Exercise goal:
If a line in the listing below has the string "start", copy it out.

------ Data segment

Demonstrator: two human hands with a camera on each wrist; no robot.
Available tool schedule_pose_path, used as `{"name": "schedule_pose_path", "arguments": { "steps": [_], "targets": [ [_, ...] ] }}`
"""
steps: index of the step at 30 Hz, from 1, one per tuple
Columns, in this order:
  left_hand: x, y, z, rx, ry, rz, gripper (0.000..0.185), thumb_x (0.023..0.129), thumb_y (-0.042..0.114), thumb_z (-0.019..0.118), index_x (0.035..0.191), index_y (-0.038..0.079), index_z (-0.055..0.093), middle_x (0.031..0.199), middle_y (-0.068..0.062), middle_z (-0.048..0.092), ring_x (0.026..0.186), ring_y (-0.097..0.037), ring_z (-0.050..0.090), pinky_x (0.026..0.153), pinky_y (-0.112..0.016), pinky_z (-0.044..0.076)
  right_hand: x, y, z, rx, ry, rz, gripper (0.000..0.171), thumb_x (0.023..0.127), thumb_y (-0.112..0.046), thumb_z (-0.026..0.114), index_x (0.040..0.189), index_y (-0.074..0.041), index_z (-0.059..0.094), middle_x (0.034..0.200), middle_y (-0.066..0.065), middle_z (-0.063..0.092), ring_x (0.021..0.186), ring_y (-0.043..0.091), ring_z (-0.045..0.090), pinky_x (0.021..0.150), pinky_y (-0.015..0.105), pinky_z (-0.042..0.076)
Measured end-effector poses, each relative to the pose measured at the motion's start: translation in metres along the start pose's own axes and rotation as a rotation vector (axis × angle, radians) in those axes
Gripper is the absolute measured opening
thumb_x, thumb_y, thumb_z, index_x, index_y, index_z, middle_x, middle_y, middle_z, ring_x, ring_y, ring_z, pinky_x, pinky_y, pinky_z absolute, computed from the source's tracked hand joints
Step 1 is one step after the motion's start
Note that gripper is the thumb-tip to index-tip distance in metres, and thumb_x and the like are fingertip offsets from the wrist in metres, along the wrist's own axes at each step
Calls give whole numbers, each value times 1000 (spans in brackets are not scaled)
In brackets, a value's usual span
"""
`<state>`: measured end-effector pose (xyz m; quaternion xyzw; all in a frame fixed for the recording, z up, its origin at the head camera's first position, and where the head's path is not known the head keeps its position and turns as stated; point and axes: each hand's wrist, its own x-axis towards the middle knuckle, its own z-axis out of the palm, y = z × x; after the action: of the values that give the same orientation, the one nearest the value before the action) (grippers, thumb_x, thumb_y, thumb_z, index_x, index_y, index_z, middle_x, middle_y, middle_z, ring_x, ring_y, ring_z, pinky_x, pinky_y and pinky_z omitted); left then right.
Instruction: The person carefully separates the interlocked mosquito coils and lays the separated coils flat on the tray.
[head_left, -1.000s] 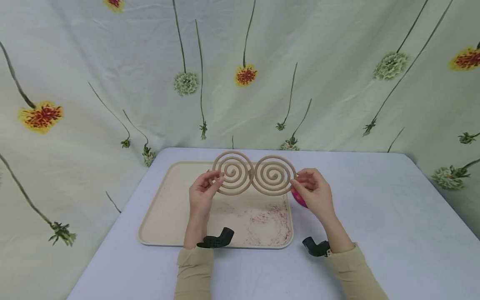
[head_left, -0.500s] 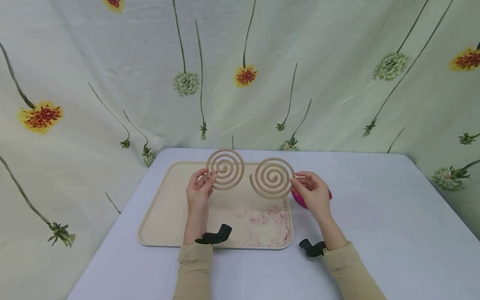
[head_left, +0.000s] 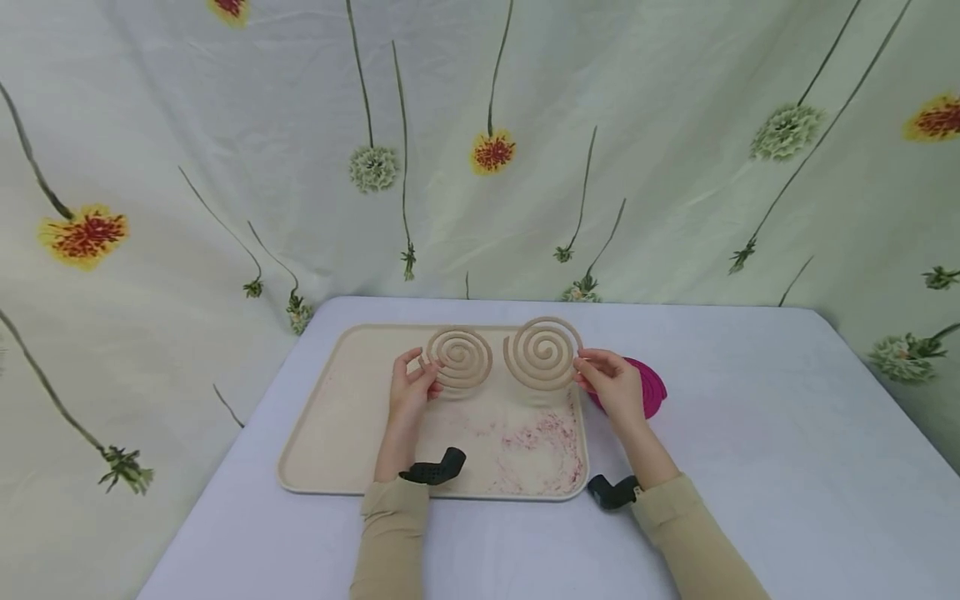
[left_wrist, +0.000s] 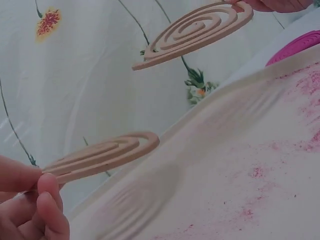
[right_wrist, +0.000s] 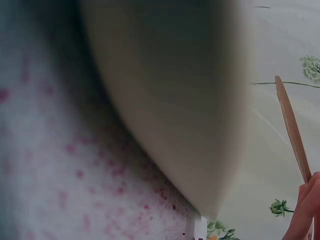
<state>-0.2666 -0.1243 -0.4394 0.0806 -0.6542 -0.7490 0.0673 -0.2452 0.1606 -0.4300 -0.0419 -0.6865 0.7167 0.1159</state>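
Table: lavender cloth top, flowered curtain behind it. One of each.

Tray: one, beige, rounded corners, lies flat on the table's left-centre. Red-pink powder smears on its right half; same smears in the left wrist view.

Pink coil: one, magenta, flat on the table just beside the tray's right edge, partly behind the right hand.

Tan coils: two flat spirals, matte tan, each a single strip wound to the centre, both held up over the tray's far half, apart from each other with a small gap between.
- Left coil: tilted flatter, lower of the two. Left hand pinches its outer left rim between thumb and fingertips, rest of the coil sticks out to the right of the grip. Left wrist view shows it edge-on, fingers closed on its end.
- Right coil: more upright, face toward the camera. Right hand pinches its outer right rim, coil extends left of the grip. Right wrist view only shows a thin edge rising from the fingertips.

Hands: two, beige sleeves, each with a black wrist camera.
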Motion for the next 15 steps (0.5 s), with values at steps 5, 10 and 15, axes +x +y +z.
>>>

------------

Exercise result:
Measured end-effector poses, each relative to the pose measured at the motion's start: translation in metres along the start pose's own axes and rotation as a rotation vector (axis × angle, radians) in those axes
Step 1 is one step after the motion's start

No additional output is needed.